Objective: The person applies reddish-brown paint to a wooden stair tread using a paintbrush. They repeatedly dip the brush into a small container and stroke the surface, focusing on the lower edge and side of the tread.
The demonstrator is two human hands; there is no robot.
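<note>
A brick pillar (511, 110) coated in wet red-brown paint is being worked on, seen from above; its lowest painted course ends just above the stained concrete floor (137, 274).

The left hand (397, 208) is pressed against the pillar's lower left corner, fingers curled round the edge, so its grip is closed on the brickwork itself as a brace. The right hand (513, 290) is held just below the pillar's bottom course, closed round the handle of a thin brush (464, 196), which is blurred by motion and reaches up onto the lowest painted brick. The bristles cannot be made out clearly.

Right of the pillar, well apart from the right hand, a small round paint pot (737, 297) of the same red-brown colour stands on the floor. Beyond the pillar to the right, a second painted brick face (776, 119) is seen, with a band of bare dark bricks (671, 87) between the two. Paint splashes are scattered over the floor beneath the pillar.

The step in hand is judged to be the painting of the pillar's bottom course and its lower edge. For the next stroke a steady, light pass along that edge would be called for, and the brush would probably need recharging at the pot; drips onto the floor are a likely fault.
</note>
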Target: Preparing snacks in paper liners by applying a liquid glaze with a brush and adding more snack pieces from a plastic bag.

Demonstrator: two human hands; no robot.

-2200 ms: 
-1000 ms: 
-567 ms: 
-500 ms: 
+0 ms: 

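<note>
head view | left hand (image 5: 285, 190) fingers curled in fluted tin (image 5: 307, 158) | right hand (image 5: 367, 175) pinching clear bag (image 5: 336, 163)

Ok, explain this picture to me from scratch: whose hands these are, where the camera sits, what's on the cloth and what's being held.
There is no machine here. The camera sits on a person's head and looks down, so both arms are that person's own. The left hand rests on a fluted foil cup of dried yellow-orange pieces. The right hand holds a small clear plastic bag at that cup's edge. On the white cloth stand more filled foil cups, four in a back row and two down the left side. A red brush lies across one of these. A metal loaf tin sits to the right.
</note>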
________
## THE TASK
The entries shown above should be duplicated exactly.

## RESPONSE BELOW
Objective: The person applies reddish-brown paint to a wooden stair tread using a paintbrush. They repeatedly dip the brush into a small container and stroke the surface, focusing on the lower edge and side of the tread.
The demonstrator is two human hands; there is no robot.
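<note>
A brick pillar (511, 110) coated in wet red-brown paint is being worked on, seen from above; its lowest painted course ends just above the stained concrete floor (137, 274).

The left hand (397, 208) is pressed against the pillar's lower left corner, fingers curled round the edge, so its grip is closed on the brickwork itself as a brace. The right hand (513, 290) is held just below the pillar's bottom course, closed round the handle of a thin brush (464, 196), which is blurred by motion and reaches up onto the lowest painted brick. The bristles cannot be made out clearly.

Right of the pillar, well apart from the right hand, a small round paint pot (737, 297) of the same red-brown colour stands on the floor. Beyond the pillar to the right, a second painted brick face (776, 119) is seen, with a band of bare dark bricks (671, 87) between the two. Paint splashes are scattered over the floor beneath the pillar.

The step in hand is judged to be the painting of the pillar's bottom course and its lower edge. For the next stroke a steady, light pass along that edge would be called for, and the brush would probably need recharging at the pot; drips onto the floor are a likely fault.
</note>
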Target: Preparing snacks in paper liners by applying a liquid glaze with a brush and adding more snack pieces from a plastic bag.

Demonstrator: two human hands; no robot.

-2200 ms: 
-1000 ms: 
-567 ms: 
-500 ms: 
+0 ms: 

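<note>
head view | left hand (image 5: 285, 190) fingers curled in fluted tin (image 5: 307, 158) | right hand (image 5: 367, 175) pinching clear bag (image 5: 336, 163)

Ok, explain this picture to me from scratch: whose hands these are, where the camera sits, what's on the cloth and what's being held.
There is no machine here. The camera sits on a person's head and looks down, so both arms are that person's own. The left hand rests on a fluted foil cup of dried yellow-orange pieces. The right hand holds a small clear plastic bag at that cup's edge. On the white cloth stand more filled foil cups, four in a back row and two down the left side. A red brush lies across one of these. A metal loaf tin sits to the right.
</note>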

No more work is needed for this exercise.